Practicing Jazz Standards

Trying to play everyday at least a couple minutes, catching the rhythm of my favorite jazz and soul standards from the 30s to the 70s. I love so many of those melodies, those chord progressions. I'm learning so much about chord progressions used in different musical cadences. The way a descending progression hits my romantic bone perfectly. I play with my right hand and a left root note quite a bit more although I spent most of the winter learning all the chords with my left hand to play the melody with my right. I've asked Josh so many times, what I've learned is that it's always a combination of the both hands. It's how the pitches and tones blend. You THINK like a band, the whole structure. It's beautiful when it works. How the bassline anchors whether it's guitar bass or the low keys on the piano. The way organ or marimba can fill in the treble feelings, the texture of a guitar lick that comes in perfectly.
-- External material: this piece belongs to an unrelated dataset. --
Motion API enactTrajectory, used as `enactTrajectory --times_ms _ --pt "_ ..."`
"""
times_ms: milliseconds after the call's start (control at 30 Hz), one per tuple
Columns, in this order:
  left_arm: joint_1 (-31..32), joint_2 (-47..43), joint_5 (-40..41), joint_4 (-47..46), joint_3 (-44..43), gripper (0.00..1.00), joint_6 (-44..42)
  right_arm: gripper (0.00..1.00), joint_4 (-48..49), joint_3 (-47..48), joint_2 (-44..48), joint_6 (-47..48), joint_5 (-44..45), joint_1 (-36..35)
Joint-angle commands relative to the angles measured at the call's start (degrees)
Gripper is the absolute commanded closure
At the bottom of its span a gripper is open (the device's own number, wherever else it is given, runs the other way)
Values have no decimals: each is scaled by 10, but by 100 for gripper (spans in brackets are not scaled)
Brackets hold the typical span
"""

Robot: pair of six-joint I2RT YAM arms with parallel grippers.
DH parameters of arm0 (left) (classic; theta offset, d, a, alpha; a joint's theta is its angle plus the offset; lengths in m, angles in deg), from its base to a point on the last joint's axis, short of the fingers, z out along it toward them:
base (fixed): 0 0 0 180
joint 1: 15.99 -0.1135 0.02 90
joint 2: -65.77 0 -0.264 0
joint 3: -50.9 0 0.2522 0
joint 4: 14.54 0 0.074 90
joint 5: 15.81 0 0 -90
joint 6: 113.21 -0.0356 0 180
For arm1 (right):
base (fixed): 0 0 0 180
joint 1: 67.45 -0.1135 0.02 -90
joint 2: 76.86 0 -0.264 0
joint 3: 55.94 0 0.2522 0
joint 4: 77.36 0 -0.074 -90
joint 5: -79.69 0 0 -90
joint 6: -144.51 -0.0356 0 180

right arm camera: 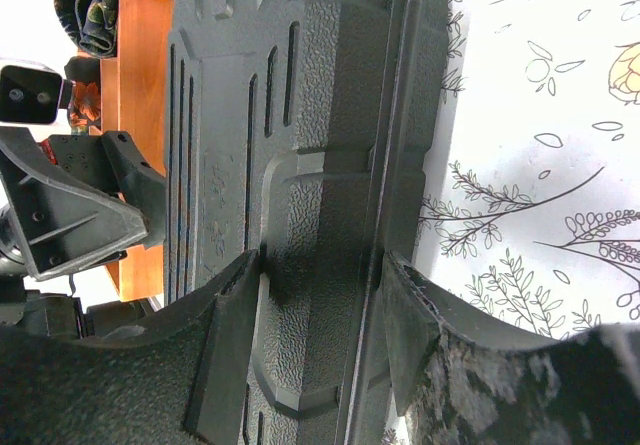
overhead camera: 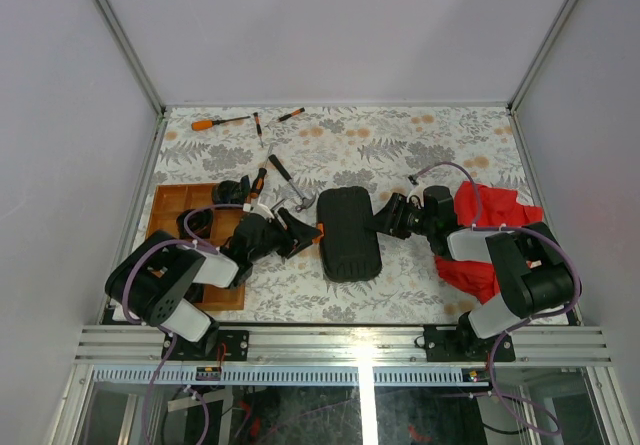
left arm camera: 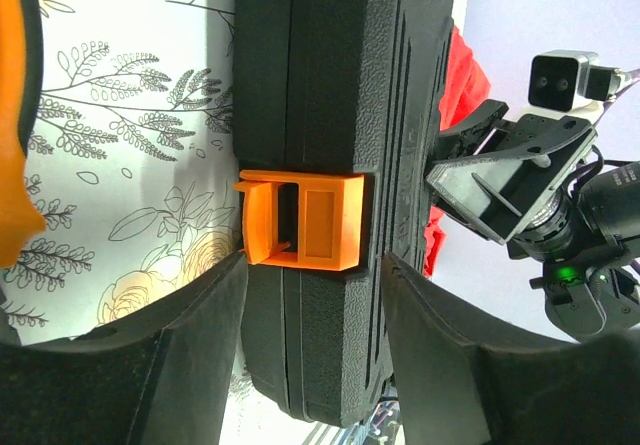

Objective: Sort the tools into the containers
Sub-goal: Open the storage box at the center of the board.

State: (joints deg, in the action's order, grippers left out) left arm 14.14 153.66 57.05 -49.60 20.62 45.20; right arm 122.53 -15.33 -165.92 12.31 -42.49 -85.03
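A black ribbed tool case [overhead camera: 348, 233] lies shut in the middle of the table, its orange latch [left arm camera: 300, 220] on the left edge. My left gripper [overhead camera: 308, 233] clamps that edge just beside the latch, with the case [left arm camera: 330, 85] between its fingers [left arm camera: 200, 355]. My right gripper [overhead camera: 380, 217] grips the opposite edge, both fingers [right arm camera: 235, 335] pressed on the case [right arm camera: 320, 115]. The wooden tray [overhead camera: 172, 205] sits at the left. An orange screwdriver [overhead camera: 215, 122], two small drivers [overhead camera: 258, 127] and a hammer [overhead camera: 283, 180] lie behind on the table.
A red cloth [overhead camera: 490, 227] is bunched at the right under my right arm. More tools with orange-and-black handles [overhead camera: 252, 185] rest by the tray's far corner. White walls close in the table on three sides.
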Motion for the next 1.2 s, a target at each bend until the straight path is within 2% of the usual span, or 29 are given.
enactTrajectory --times_ms 0,267,533,667,1167 --pt "5 -22 -26 -57 -26 45 7 50 -115 -21 -41 55 60 -6" --pt "5 -13 -34 -58 -32 40 6 50 -112 -24 -44 55 59 -6" --pt "13 -16 -35 16 -66 28 -25 50 -104 -27 -51 55 56 -6" --pt "17 -20 -28 40 -74 29 -34 50 -101 -28 -53 52 54 -6" --pt "44 -23 17 172 -131 43 -83 50 -102 -28 -58 54 53 -6"
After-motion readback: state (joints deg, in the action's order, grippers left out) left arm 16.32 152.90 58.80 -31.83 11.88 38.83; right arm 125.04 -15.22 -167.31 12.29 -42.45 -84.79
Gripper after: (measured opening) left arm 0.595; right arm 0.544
Based in piano for music theory but it's only a map for the actual full texture of the song's sound. Soft or loud, smooth or harsh all brings a different feeling. Mainly I love the romance of simple torch songs, the way these musical songwriters could craft a perfect song with great lyrics that rhyme. Many of the ideas are outdated "Can't help loving that man" but it is so hard to argue with power of perfectly coordinated chord structure for a rhyming phrase. That's the definition of catchy. Of earworminess. It could be the dumbest statement and stick with you forever.